Doing a lot of cardio will lose weight: cardiovascular training or cardio like cycling and running is good for health but if you just do cardio itt wont do any good to lose weight. But we all know this as a guide book to lose weight. Studies have shown that doing resistance training like weight lifting or bodyweight exercise will help you to increase muscle mass which will help to burn calories even if you are at rest. So, only doing cardio is not a good option but mixing cardio and resistance training can be a good option to lose weight.
Follow a specific diet to lose weight: There is no diet which can be a universal diet for everyone.

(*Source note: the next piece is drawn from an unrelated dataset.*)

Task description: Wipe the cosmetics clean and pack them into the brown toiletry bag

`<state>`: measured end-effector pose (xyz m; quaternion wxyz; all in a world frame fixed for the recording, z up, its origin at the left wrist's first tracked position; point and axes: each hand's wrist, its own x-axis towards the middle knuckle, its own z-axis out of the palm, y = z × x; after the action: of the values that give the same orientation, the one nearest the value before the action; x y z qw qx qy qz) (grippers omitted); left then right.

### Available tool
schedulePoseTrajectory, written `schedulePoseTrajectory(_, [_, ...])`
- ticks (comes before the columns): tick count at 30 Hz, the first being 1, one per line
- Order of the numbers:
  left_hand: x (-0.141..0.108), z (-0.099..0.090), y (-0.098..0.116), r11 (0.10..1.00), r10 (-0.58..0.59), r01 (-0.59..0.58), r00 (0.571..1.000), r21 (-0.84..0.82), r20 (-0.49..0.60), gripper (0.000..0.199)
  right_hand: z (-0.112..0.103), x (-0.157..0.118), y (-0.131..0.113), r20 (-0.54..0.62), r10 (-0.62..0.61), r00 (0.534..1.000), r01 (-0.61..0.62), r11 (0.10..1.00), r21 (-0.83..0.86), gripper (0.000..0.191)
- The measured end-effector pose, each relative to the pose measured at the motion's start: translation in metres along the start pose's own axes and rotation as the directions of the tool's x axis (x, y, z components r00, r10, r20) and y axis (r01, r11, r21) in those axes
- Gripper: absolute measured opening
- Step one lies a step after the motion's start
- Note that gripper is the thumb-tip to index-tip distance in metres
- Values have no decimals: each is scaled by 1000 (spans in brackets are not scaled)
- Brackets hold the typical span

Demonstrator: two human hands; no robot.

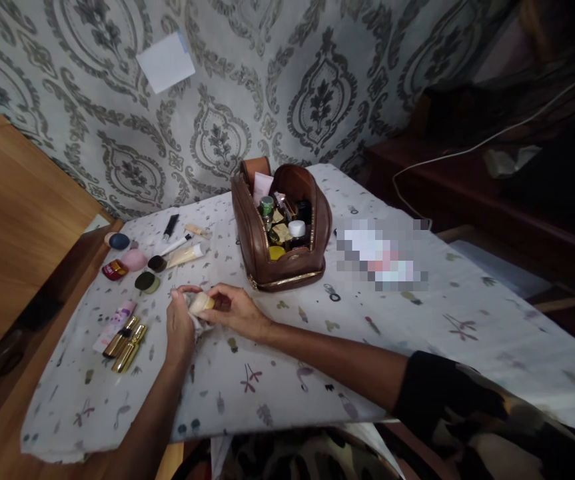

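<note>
My right hand (240, 313) pinches a small cream-coloured jar (200, 303) with a yellowish band at one end. Crumpled white cloth or tissue (201, 325) lies in my left hand (180, 325), whose fingers curl around it against the jar's side. Both hands meet above the table, left of a brown toiletry bag (247, 250). The bag stands unzipped and is filled with several small jars, tubes and bottles, among them a white-lidded jar (296, 229) and a green-capped bottle (266, 204).
Left of my hands lie a dark green jar (147, 283), a cream tube (186, 256), a pink round item (134, 259), a red jar (114, 270) and gold bottles (130, 348). A blurred item (380, 257) is right of the bag. The patterned wall (217, 127) borders the table (287, 393).
</note>
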<state>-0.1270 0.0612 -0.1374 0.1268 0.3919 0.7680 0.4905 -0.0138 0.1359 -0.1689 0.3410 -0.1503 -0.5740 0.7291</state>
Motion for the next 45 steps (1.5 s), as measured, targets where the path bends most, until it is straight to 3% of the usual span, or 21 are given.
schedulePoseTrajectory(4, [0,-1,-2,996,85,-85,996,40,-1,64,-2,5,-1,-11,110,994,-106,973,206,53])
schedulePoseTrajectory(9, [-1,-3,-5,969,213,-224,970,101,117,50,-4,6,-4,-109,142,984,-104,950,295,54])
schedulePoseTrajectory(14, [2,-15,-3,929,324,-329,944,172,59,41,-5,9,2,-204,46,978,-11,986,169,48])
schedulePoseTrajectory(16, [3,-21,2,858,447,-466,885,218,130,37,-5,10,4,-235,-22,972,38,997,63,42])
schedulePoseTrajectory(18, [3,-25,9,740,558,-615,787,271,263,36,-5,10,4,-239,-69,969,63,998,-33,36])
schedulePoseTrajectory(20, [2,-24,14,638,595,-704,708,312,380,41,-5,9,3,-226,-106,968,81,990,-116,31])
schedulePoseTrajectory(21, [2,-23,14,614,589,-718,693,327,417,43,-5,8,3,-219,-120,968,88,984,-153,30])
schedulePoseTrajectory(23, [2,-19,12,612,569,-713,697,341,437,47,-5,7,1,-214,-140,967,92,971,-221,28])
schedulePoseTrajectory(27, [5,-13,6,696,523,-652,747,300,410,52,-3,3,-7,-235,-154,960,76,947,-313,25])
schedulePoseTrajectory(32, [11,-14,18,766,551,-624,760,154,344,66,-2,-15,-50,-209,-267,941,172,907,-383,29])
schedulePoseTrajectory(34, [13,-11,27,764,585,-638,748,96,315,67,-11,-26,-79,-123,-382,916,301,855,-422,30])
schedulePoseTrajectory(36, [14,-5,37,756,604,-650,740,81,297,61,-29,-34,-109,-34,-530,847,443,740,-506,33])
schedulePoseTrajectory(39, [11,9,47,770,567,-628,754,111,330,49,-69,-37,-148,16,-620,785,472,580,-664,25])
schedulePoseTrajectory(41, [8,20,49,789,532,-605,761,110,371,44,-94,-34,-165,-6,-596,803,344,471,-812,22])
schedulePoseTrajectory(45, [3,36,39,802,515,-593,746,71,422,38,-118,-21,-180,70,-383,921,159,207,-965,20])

Diet varies from person to person. In the context of Bangladesh, there is a hype for keto diet and everyone is taking this diet for their weight loss program, which is a total no go. One may need a low-carb diet, others may need a low fat diet. Different diets have different kinds of effects on your hormones, metabolism. So, the best diet you can stick with in the long-term which meets your nutrition demand and goes with your preference and lifestyle.

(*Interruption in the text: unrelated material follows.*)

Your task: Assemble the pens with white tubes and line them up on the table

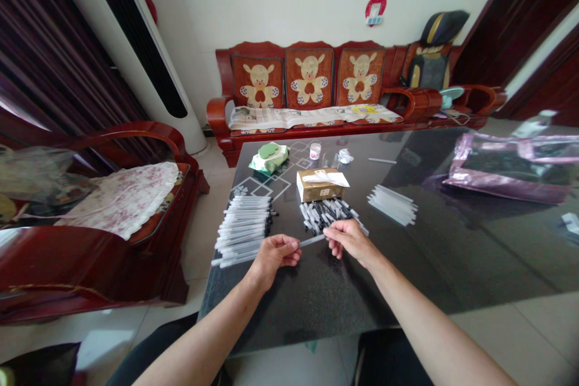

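Above the near part of the dark table (316,307), my left hand (277,254) and my right hand (350,240) pinch opposite ends of one translucent pen (312,240). Its ends are covered by my fingers. To the left lies a stacked row of whitish pens (244,223) with dark ends toward the right. Just beyond my hands is a loose heap of short black and white pen parts (328,212). On the right sits a pile of clear, pale pen barrels (392,204).
Behind the heap stands a gold tissue box (316,192). Farther back are a green wipes pack (270,158), a small white cup (315,151), a crumpled tissue (345,156) and a single thin tube (382,161). A purple-edged plastic bag (502,187) lies at the right.
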A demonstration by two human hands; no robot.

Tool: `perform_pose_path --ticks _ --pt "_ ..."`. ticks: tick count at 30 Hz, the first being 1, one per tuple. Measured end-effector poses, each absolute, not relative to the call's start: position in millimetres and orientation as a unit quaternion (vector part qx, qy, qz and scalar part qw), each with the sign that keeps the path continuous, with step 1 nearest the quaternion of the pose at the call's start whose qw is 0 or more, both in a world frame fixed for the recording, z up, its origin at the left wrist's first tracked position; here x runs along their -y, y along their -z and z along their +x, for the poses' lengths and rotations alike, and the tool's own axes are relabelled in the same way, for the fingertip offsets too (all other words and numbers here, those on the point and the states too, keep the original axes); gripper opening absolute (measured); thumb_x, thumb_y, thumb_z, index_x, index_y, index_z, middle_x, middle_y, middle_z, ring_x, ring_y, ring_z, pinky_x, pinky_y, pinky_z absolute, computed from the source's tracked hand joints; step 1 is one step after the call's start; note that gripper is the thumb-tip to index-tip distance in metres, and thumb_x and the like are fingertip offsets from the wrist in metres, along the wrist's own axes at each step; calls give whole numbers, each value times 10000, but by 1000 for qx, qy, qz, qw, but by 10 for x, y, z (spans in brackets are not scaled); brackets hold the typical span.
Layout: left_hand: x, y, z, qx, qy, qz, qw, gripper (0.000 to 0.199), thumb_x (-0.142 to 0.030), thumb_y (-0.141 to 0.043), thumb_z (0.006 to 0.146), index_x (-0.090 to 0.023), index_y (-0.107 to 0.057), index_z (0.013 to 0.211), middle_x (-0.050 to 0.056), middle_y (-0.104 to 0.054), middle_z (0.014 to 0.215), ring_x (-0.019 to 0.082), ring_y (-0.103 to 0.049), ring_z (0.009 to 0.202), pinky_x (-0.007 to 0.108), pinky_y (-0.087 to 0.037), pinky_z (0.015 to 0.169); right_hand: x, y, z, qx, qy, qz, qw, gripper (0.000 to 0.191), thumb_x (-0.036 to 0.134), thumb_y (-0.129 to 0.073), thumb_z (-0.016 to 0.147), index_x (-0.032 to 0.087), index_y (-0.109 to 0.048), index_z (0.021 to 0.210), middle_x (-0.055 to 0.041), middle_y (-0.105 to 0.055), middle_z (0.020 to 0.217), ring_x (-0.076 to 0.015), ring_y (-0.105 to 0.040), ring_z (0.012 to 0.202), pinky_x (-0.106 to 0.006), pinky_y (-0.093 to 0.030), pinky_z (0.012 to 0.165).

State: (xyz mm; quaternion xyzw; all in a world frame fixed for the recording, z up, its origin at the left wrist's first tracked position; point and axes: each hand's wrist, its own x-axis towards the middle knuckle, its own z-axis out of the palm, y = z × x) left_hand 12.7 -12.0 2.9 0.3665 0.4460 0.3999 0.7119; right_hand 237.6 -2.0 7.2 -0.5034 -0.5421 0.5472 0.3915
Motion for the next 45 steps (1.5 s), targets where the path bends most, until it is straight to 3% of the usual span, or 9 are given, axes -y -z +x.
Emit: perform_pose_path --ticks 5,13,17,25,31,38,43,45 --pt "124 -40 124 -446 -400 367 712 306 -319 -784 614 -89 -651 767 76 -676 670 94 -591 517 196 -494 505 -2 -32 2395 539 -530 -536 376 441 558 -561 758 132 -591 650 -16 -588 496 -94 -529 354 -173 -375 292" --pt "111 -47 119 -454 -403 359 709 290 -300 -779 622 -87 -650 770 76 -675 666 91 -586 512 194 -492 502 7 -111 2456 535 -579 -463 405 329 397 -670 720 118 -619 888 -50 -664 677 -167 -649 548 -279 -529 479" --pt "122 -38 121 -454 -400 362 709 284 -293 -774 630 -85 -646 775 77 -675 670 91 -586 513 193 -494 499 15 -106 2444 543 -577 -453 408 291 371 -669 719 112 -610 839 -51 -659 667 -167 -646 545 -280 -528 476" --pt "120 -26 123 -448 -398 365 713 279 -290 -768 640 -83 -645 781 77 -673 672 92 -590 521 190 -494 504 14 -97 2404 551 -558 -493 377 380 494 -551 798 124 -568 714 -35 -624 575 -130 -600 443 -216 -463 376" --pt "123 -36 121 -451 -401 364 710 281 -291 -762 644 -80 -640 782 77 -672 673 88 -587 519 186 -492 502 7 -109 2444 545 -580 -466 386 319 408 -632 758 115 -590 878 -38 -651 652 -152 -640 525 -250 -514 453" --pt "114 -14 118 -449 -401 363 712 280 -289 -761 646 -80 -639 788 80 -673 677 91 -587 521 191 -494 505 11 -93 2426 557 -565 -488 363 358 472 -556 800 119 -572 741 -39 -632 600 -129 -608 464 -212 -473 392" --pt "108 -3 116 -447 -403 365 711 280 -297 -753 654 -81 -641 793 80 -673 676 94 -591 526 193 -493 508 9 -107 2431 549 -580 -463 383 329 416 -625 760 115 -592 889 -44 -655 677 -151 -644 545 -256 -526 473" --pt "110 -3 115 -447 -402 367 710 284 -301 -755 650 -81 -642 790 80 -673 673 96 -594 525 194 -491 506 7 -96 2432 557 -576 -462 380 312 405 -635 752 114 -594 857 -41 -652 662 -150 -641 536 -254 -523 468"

Carbs make you fat: One common advice you get is to leave carbs if you want to lose weight. It's a very common myth but also a very bad advice to anyone. Carbohydrate is one of the main three macronutrients along with fat and protein. Cutting protein from your diet completely can lead you to nutrition deficiency, lack of energy and poor mood. Some carbs like whole grains, oats will help you to feel full and prevent over eating. The key is to find the right carb not to cut it completely.

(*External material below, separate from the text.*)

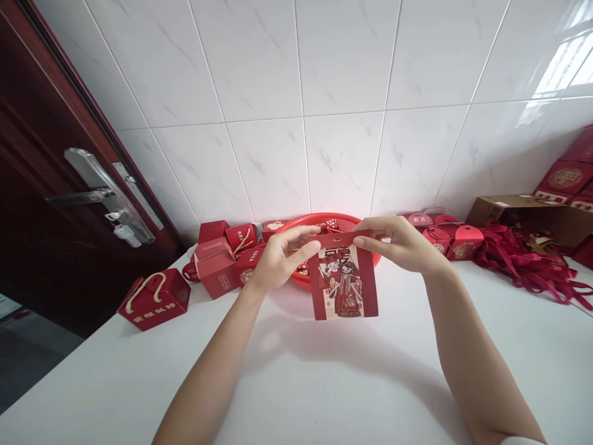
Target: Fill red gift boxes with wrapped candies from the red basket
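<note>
Above the white table, a flat red paper box (345, 284) hangs upright between my hands. Its front carries a printed cartoon couple in traditional dress, and a small slot shows in its top edge. My left hand (282, 258) pinches the upper left corner between thumb and fingers. At the upper right corner, my right hand (393, 244) grips the same box, thumb in front. Just behind it stands a red plastic basket (319, 217) holding red patterned items, partly hidden by the box and my hands.
Several red gift boxes (215, 266) cluster left of the basket; one with rope handles (155, 300) sits near the left edge. To the right are red boxes (451, 238), dark red ribbons (523, 262) and an open cardboard box (504, 210). A tiled wall (343, 148) rises behind.
</note>
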Demonstrator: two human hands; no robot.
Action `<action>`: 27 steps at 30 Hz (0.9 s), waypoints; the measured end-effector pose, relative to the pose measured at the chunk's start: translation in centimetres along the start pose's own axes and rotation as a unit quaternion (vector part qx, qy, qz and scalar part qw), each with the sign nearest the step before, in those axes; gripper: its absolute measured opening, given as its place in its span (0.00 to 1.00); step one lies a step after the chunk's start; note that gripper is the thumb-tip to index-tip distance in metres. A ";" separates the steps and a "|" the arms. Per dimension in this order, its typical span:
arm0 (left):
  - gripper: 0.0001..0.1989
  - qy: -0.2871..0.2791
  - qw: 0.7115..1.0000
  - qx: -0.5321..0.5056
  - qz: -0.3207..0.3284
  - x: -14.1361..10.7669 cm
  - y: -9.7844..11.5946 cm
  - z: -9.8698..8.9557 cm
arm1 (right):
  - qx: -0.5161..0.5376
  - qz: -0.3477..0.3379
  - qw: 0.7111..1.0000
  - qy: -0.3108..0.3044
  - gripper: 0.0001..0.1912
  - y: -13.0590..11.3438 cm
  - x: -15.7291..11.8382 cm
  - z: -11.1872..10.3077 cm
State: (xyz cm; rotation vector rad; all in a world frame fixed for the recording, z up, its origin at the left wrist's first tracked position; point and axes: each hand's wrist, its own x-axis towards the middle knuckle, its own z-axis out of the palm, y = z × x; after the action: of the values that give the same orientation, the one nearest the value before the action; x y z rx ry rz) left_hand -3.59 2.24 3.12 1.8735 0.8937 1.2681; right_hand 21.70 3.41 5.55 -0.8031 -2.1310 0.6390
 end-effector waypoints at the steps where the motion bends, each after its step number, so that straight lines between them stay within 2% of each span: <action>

You can eat anything as long as you exercise: It's a myth that also goes around everyone and there is no boundary. An important thing to remember is that exercise is important but it is not an alternative to a bad diet. The amount of lost calories is much much lesser than the calorie intake. For instance, if you jog for 30 min it will burn around 250 calories but a slice of pizza has more than 300 calories. To lose weight you need to create a calorie deficit means you have to intake less calories and burn more.
Drinking water will lose weight: drinking more water has a lot of advantages like it keeps you hydrated but it is not directly involved in weight loss. But drinking water just before a meal can reduce your calorie intake by making you feel like you are full. But if you just drink water to aim for weight loss it will do nothing about your goal. What you need to do is drink at least 8-10 glasses of water or more if you live in a much hotter area to keep yourself healthy.
In this post, I have debunked 6 common myths about weight loss and some of its solutions. The main thing to lose weight is to have a great mind set up and proper guidelines. Thank you for your time.